I have already pinged the developer of KXml2 regarding this issue and chances 
of getting a fix (given I provide a patch).

In the meantime the question is, whether this (IMHO minor) issue should stop us 
from this change given the other advantages in performance and memory footprint.

As a matter of fact: Java 1.4 does not have correct high Unicode value built 
into the system. Only Java 1.5 brings support for this.

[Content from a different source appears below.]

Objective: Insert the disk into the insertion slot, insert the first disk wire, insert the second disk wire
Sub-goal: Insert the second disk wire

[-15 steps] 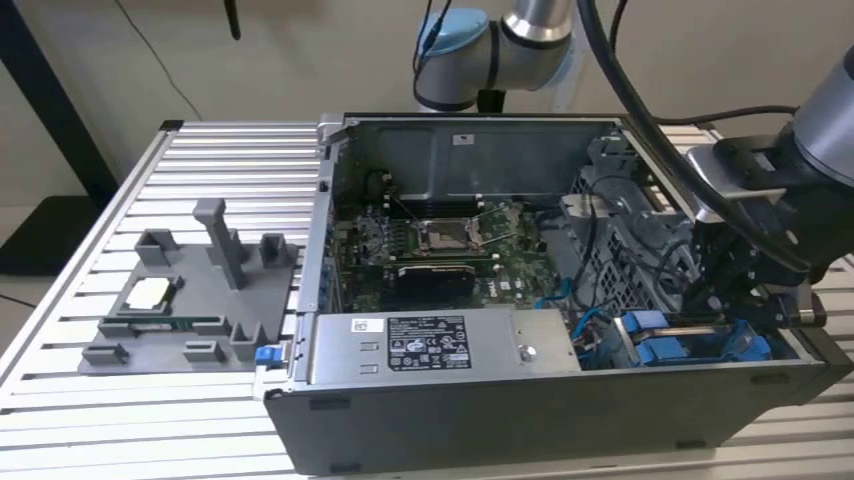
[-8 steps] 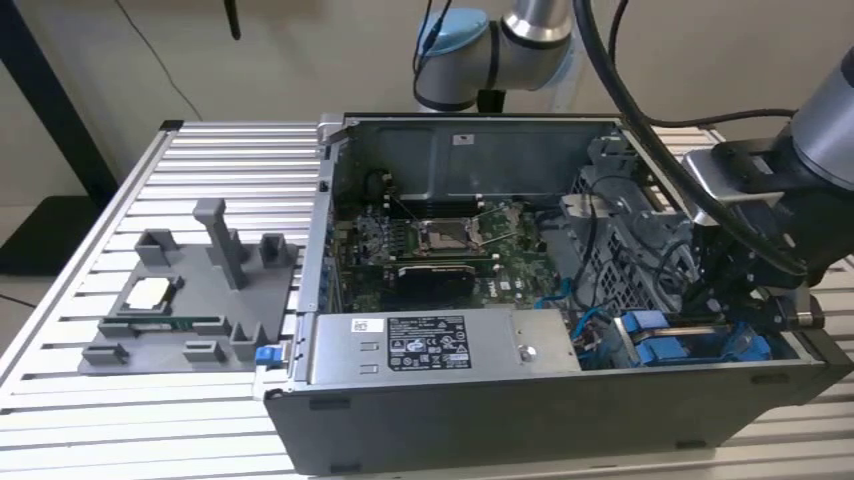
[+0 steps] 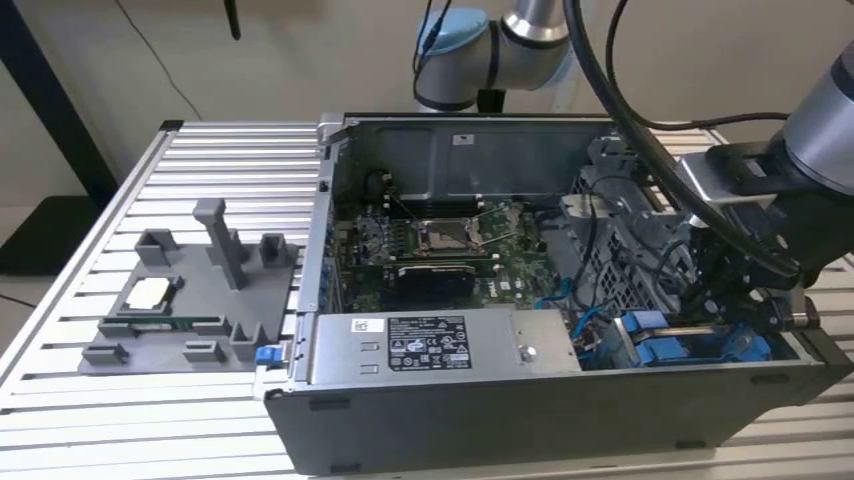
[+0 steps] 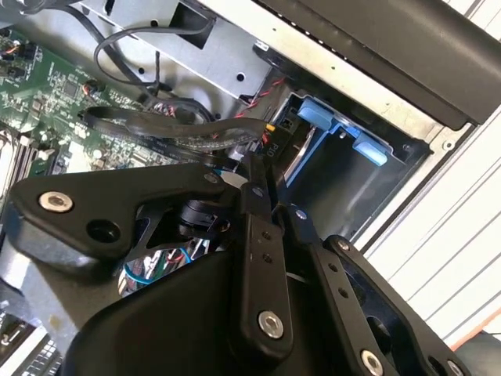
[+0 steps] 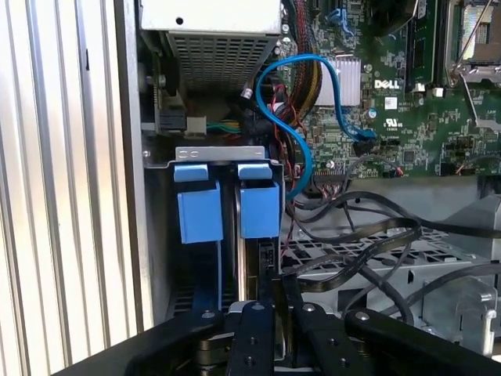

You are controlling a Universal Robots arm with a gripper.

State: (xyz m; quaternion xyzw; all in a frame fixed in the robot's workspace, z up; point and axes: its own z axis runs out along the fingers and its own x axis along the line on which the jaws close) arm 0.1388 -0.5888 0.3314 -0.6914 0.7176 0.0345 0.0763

I weigh the performance and memory footprint advantages higher than this 
unlikely issue of encountering a high Unicode character and given Java 1.4 lack 
of full high Unicode character support.

      was (Author: fmeschbe):
    I just ran the litmus tests showing that all but one tests succeeded or 
failed exactly as when using Xerces. The single failing test, which succeeds 
for Xerces is test 18 (propget) of the "props" testsuite. In fact also test 17 
(prophighunicode) fails internally.

The problem is as follows: test 17 of the props testsuite sends a property 
value containing the high Unicode character 0x10000 (decimal 65535) which must 
be represented as a surrogate pair in UTF-16 (used by Java). Both KXml2 and 
MXP1 incorrectly handle high unicode characters while Xerces correctly handles 
them. The result is that test 17 will store (try to store) a single character 
string whose character value is NUL (0x0).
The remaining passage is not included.